Ich habe zurzeit dieselbe Situation. Ich komme in eine Ratssitzung oder in einen Ausschuss und sitze denjenigen gegenüber, die eigentlich sagen: „Dich mag ich nicht.“ An meiner Art des Arbeitens darf sich trotzdem nichts ändern. Ich habe versprochen, dass ich meine Arbeit leiste. Jetzt gibt es eben öfter Situationen, in denen ich die Faust in der Tasche ballen muss. Und meinen Humor lasse ich im Moment lieber stecken, obwohl mir das schwerfällt (grinst). Das könnte ja falsch ausgelegt werden.

Ihre Kritiker haben angekündigt, die Bürger massiv dazu aufzurufen, zur Abstimmung zu gehen. Werden Sie auch eine Art Wahlkampf führen?

Gewählt bin ich ja. Das müsste ja ein Anti-Wahlkampf sein (lacht). Aber ich weiß, was sie meinen. Ich werde mich nicht verstecken, aus Angst oder Scham. Meine Arbeit weiterhin korrekt zu erledigen, ist die Werbung, die ich für mich mache.

Ihr Schreiben an die Bürger im jüngsten Mitteilungsblatt war doch schon eine Art Werbung für Sie. Ist das das richtige Forum dafür?

Ich wurde dazu gedrängt. Es hieß, „die meisten waren nicht in der Stadtratssitzung, dir wurden dort Vorwürfe gemacht, jetzt sag du mal was dazu“. Einige haben wohl erwartet, dass ich die Keule auspacke. Aber ich bevorzuge es, sachlich zu bleiben – was mir manchmal als Nachteil ausgelegt wird.

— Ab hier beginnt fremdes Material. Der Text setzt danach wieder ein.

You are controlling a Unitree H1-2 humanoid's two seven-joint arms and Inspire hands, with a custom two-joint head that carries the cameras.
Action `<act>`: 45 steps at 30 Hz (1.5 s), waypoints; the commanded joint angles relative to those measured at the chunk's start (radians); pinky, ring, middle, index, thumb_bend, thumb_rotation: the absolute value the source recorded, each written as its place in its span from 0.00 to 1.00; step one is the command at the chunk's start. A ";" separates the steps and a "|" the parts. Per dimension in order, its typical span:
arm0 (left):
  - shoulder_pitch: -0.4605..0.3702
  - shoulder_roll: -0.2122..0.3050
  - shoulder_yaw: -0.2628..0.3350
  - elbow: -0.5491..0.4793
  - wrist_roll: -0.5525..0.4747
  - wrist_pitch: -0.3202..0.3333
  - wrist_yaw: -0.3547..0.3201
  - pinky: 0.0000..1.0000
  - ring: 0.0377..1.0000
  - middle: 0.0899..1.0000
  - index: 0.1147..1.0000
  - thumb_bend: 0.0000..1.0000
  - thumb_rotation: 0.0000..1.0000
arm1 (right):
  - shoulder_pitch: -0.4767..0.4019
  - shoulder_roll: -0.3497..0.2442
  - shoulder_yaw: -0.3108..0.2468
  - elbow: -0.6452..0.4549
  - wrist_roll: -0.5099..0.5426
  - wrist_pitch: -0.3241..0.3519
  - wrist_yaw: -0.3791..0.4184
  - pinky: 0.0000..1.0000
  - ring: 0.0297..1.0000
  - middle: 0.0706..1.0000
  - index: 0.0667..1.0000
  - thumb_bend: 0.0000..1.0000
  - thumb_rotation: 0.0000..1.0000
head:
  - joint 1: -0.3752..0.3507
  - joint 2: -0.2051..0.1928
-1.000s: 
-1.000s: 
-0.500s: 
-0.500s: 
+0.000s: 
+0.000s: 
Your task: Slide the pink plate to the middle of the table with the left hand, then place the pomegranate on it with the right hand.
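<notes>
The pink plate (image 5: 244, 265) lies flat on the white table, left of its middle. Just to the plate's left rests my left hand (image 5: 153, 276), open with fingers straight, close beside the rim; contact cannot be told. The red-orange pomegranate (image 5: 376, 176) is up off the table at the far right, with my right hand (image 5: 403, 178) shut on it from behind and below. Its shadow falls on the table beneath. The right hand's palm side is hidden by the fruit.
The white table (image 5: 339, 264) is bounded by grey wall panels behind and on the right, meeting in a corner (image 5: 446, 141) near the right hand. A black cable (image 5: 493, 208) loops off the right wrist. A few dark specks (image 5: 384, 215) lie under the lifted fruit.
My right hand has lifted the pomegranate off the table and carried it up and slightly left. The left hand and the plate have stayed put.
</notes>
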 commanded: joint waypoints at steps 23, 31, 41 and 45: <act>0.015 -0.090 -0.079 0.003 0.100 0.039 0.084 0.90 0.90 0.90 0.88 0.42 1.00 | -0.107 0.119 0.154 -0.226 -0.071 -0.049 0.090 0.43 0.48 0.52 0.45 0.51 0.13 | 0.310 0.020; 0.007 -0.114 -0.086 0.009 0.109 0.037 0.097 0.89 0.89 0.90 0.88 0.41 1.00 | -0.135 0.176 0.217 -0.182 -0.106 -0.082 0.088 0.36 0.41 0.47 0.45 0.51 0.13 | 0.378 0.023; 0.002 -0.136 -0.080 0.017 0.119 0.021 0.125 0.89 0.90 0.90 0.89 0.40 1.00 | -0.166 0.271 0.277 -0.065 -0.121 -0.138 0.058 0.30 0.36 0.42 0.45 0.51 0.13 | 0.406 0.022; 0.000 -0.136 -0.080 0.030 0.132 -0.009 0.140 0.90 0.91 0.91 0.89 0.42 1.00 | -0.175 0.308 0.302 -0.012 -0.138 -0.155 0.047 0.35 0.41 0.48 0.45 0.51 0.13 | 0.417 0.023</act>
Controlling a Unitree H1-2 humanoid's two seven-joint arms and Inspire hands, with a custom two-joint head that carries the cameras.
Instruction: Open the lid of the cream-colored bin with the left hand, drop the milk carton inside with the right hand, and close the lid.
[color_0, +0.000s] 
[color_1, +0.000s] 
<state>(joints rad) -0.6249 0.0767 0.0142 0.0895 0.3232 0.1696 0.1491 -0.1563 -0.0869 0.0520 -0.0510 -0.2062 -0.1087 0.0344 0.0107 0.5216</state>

Was sagen Bürger, mit denen Sie sprechen, zu all dem?

Ich war erst vor Kurzem auf dem Geburtstag einer 96-Jährigen. Sie war darüber empört, wie mit mir umgegangen wird. Ich treffe auch Leute, die mir politisch überhaupt nicht nahestehen, mich aber trotzdem unterstützen.

Wie sieht Ihre Prognose für den 25. September aus?

Danach kommt der 26. September (lacht). Aber ernsthaft: Da kann ich keine Prognose abgeben. Ich hoffe, dass der Bürger vernünftig ist und sagt, du kannst im Amt bleiben.